*Aim of the task*:
Write out the data exactly from its first line onward, ending with the line in which "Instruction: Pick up" appears.

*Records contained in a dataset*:
+ + + +
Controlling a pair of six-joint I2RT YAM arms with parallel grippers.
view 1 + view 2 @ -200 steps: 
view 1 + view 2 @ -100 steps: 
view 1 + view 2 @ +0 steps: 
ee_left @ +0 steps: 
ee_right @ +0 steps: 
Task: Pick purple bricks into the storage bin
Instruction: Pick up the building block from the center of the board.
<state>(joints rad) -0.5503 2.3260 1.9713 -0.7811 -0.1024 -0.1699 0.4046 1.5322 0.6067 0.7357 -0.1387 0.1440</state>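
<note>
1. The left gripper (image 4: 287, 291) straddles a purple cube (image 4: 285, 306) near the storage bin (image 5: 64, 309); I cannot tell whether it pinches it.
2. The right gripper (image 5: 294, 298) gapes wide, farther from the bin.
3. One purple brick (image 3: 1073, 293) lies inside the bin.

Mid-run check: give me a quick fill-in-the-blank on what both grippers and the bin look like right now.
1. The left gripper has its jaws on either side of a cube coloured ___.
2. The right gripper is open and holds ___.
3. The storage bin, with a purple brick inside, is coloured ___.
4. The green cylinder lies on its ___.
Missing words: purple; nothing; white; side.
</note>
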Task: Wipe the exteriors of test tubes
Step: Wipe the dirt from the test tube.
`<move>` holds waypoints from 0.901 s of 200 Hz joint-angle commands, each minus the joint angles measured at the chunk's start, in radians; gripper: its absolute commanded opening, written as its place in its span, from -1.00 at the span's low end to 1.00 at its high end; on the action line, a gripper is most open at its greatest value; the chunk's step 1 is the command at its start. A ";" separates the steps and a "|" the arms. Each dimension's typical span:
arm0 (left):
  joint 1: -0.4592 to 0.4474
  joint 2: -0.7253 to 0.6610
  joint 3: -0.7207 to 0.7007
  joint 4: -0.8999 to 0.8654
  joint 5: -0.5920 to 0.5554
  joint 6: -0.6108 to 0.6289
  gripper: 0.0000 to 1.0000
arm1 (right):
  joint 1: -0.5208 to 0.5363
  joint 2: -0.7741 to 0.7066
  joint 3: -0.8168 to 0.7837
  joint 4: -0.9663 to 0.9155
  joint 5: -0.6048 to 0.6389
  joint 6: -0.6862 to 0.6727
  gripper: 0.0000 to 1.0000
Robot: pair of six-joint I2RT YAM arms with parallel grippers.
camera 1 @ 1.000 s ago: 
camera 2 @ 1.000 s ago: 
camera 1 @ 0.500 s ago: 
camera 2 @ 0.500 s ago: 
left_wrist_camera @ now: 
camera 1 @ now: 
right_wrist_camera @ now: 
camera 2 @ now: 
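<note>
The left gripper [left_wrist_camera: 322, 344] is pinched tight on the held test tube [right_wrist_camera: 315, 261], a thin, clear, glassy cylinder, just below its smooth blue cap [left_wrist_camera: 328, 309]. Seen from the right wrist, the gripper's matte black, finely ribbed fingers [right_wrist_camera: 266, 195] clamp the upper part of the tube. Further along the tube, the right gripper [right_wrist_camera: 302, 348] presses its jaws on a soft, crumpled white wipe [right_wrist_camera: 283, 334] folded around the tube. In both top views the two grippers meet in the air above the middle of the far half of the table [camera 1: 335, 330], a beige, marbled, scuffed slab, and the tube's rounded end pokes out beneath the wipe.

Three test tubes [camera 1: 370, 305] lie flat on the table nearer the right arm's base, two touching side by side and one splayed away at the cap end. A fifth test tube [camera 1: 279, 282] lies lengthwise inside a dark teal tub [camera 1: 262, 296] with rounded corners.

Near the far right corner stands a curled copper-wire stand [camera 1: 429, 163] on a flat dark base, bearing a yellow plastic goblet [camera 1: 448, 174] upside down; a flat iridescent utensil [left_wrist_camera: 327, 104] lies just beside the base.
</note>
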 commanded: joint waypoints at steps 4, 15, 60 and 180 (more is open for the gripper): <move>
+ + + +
*Response box*:
Controlling a pair of six-joint I2RT YAM arms with parallel grippers.
view 1 + view 2 @ -200 steps: 
view 1 + view 2 @ -100 steps: 
view 1 + view 2 @ +0 steps: 
ee_left @ +0 steps: 
ee_right @ +0 steps: 
Task: Pick purple bricks into the storage bin
Instruction: Pick up the building block from the center of the board.

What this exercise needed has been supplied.